Kristin Highland, MD, Director of the Rheumatic Lung Disease Program and senior author of the study, notes that the backdrop of this investigation is a need for a greater emphasis on multi-dimensional risk assessments in patients with PAH. “We need to have a better understanding of when it’s appropriate to escalate therapy, especially now that there are growing therapeutic options for PAH,” she says.
“Typically, we see these patients every three months or so. They come in for a history and physical examination, blood work, echocardiogram, and six-minute walk. Using these data, we perform a risk assessment,” she says. “We started to wonder how we could develop a surrogate for exercise capacity to potentially assess how a patient is doing in between clinic visits.”
Assessing accelerometer in PAH monitoring
With that in mind, Dr. Highland designed the study to examine how accelerometery, a technique for quantifying movement, might support remote monitoring for patients with PAH. Specifically, she aimed to measure correlation of change in steps per day with changes in the 6MWD and correlation of changes in measures of physical activity with changes in the conventional PAH parameters.
“It’s important to note,” Dr. Highland says, “accelerometric devices quantify movement, but they do not measure the capacity for activity, as the 6MWT does. So our goal was really to assess the potential correlation between increased activity and the 6MWT to see if there is a basis for using this technology to monitor PAH patients.”
Using the Fitbit Charge HR™ to measure physical activity, the study enrolled 30 patients with PAH. Patients were expected to participate in two study visits, wearing the device in between both to collect data. A baseline assessment was developed at the first visit which included World Health Organization functional class stratification, 6MWT, blood work and an echocardiogram if clinically indicated.
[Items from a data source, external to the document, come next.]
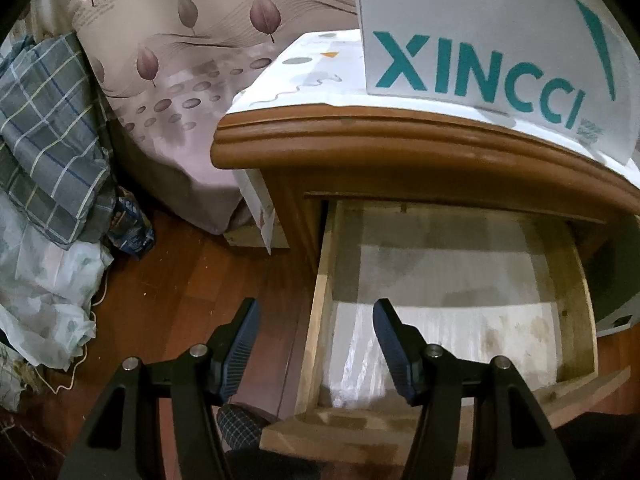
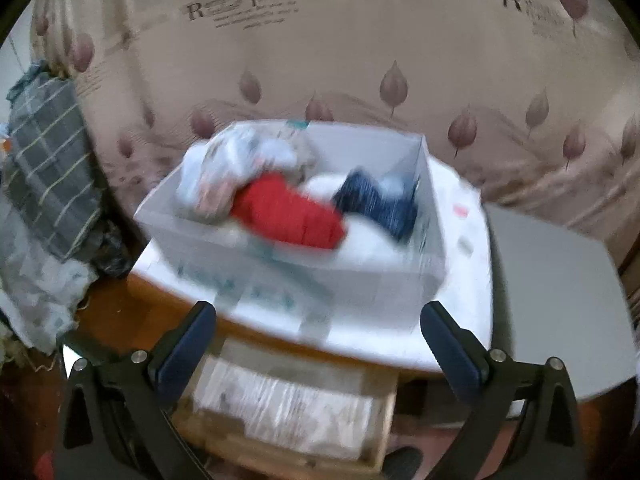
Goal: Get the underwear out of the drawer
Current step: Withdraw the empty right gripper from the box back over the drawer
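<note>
while both tools gape unladen, drawer bare; box holds underwear.

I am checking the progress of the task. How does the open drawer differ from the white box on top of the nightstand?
The drawer is bare wood and holds no clothing, only a pale liner; the white box is cardboard with teal lettering and holds folded garments, among them a red one and a dark blue one. The drawer sits pulled out below the nightstand's top; the box stands on that top. Both are open at the top.
</note>
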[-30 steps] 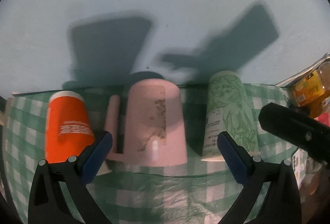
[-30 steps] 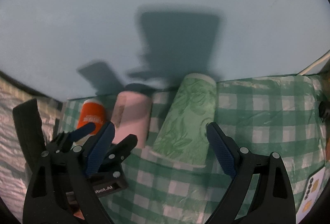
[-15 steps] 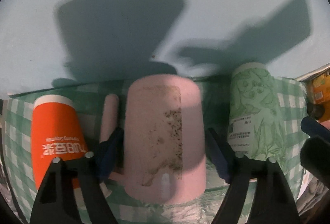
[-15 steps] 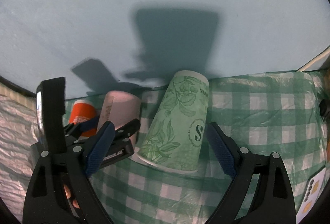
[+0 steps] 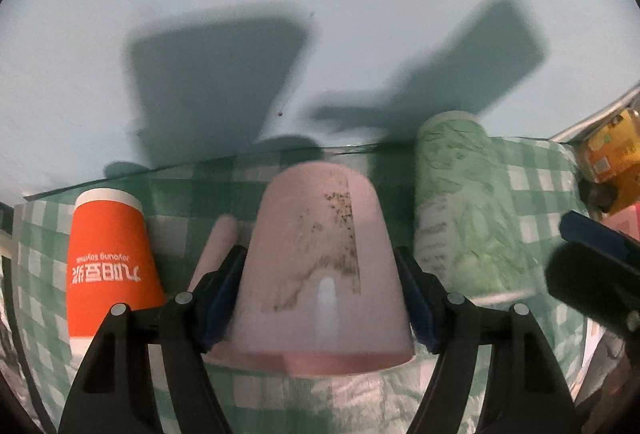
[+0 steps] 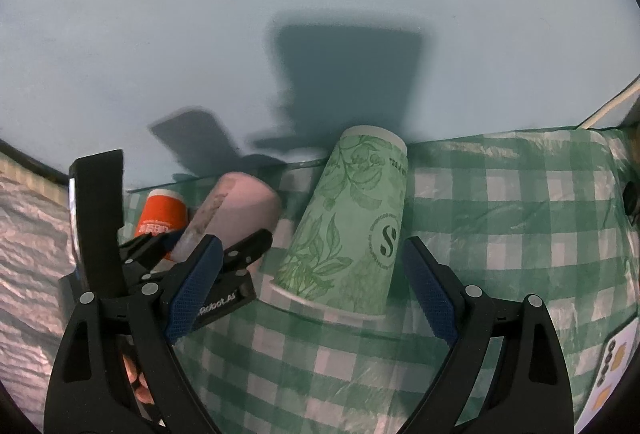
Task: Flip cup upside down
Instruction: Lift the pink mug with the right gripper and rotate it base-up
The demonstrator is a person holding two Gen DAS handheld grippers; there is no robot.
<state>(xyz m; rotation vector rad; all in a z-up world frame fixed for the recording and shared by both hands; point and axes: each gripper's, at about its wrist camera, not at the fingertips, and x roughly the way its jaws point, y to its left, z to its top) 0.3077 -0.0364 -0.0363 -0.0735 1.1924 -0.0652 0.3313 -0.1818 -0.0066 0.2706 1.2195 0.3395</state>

They also completed a questionnaire to measure their HRQOL and were set up with a wrist-worn Fitbit.
Of this cohort, 20 patients had accelerometric data for more than 75% of the study duration. The data from this subgroup were analyzed. The PAH baseline measures that were recorded during the patient’s initial screening visit were correlated with physical activity during the first two weeks of the study.
Notably, the study authors found a significant correlation between the mean steps per day and 6MWD (r 0.55; p 0.04). Further, that activity correlated with traditional PAH endpoints similar to those of the 6MWD.
More studies are needed
Though there are some limiting factors to the study, including its sample size, Dr. Highland notes that it provides a basis for future study designs using a longitudinal monitoring tool — potentially even as a secondary endpoint in clinical trials with patients randomized to different treatments.
More validation studies are needed to expand this study design into larger patient populations and to better understand the implications of changes in activity as it relates to thresholds that may potentially serve as triggers for more aggressive intervention.
“There is promising early data and growing interest in the field to support the use of remote monitoring for this patient population,” says Dr. Highland. “I anticipate that this will continue to be a point of interest for pulmonologists and cardiologists who care for patients with pulmonary hypertension. This is becoming even more relevant with our increased reliance on telemedicine during the COVID-19 pandemic.”